DATA SEGMENT START

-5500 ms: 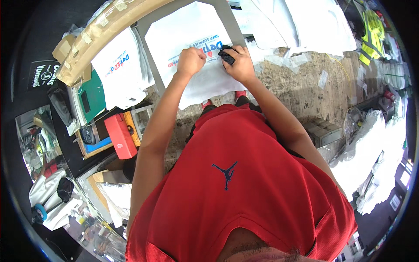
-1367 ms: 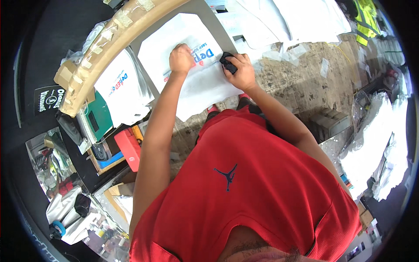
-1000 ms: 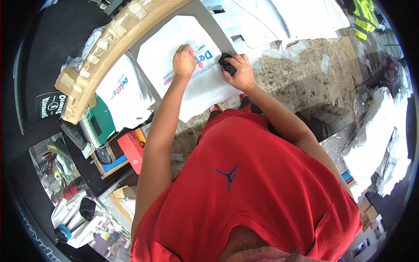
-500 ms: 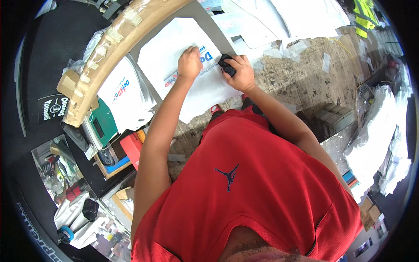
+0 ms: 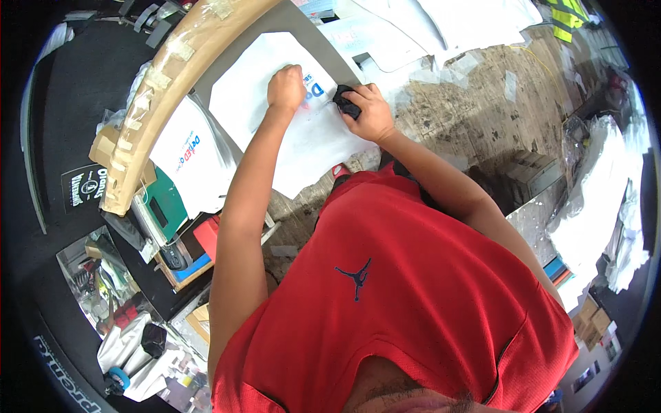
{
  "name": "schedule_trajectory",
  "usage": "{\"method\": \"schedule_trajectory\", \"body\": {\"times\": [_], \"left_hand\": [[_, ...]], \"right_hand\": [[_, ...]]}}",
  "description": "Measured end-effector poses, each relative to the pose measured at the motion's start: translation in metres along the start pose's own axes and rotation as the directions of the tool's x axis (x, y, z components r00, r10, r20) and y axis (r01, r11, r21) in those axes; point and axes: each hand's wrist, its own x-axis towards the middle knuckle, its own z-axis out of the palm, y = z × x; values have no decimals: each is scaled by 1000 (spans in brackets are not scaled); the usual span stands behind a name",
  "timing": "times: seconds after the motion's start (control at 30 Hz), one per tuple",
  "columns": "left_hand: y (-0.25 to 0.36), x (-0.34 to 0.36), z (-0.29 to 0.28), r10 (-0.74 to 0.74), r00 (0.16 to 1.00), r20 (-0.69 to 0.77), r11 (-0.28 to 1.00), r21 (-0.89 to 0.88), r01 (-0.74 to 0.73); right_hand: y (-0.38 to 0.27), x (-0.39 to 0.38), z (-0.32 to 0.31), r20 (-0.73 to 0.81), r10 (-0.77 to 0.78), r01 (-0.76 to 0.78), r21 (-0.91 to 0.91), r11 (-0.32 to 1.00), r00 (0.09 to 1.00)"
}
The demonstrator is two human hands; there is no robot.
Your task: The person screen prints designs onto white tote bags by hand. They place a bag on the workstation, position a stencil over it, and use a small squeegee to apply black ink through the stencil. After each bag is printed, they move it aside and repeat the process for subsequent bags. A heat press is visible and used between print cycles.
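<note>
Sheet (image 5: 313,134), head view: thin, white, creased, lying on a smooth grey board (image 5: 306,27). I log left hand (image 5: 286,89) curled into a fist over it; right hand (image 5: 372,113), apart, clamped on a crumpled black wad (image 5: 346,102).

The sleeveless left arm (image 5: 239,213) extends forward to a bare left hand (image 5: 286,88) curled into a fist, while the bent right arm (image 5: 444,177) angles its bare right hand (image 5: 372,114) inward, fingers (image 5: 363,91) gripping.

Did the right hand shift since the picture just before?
No, not noticeably: the right hand, gripping the black bundle, stays by the grey board's right edge; the whole view shifted instead.
</note>
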Motion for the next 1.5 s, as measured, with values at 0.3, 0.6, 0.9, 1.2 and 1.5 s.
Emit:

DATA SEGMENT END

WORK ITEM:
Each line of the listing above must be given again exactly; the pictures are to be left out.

WRITTEN ANSWER:
-5500 ms: 
-1367 ms: 
-1000 ms: 
-500 ms: 
+0 ms: 
{
  "name": "schedule_trajectory",
  "usage": "{\"method\": \"schedule_trajectory\", \"body\": {\"times\": [_], \"left_hand\": [[_, ...]], \"right_hand\": [[_, ...]]}}",
  "description": "Measured end-effector poses, each relative to the pose measured at the motion's start: translation in metres along the start pose's own axes and rotation as the directions of the tool's x axis (x, y, z components r00, r10, r20) and y axis (r01, r11, r21) in those axes; point and axes: each hand's wrist, its own x-axis towards the middle knuckle, its own z-axis out of the palm, y = z × x; values have no decimals: each is scaled by 1000 (spans in brackets are not scaled); the usual span stands behind a name",
  "timing": "times: seconds after the motion's start (control at 30 Hz), one per tuple",
  "columns": "left_hand: y (-0.25 to 0.36), x (-0.34 to 0.36), z (-0.29 to 0.28), r10 (-0.74 to 0.74), r00 (0.16 to 1.00), r20 (-0.69 to 0.77), r11 (-0.28 to 1.00), r21 (-0.89 to 0.88), r01 (-0.74 to 0.73); right_hand: y (-0.38 to 0.27), x (-0.39 to 0.38), z (-0.32 to 0.31), r20 (-0.73 to 0.81), r10 (-0.77 to 0.78), r01 (-0.76 to 0.78), r21 (-0.91 to 0.91), r11 (-0.32 to 1.00), r00 (0.09 to 1.00)"
}
The demonstrator is two human hands; there is no robot.
Your task: The person screen prints designs onto white tote bags by hand. They place a bag on the workstation, position a stencil over it, and use a small squeegee to apply black ink through the stencil. After each bag is printed, they move it aside and repeat the process for subsequent bags. A heat press is visible and used between print cycles.
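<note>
Sheet (image 5: 313,134), head view: thin, white, creased, lying on a smooth grey board (image 5: 306,27). I log left hand (image 5: 286,89) curled into a fist over it; right hand (image 5: 372,113), apart, clamped on a crumpled black wad (image 5: 346,102).

The sleeveless left arm (image 5: 239,213) extends forward to a bare left hand (image 5: 286,88) curled into a fist, while the bent right arm (image 5: 444,177) angles its bare right hand (image 5: 372,114) inward, fingers (image 5: 363,91) gripping.

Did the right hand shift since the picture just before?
No, not noticeably: the right hand, gripping the black bundle, stays by the grey board's right edge; the whole view shifted instead.
</note>
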Motion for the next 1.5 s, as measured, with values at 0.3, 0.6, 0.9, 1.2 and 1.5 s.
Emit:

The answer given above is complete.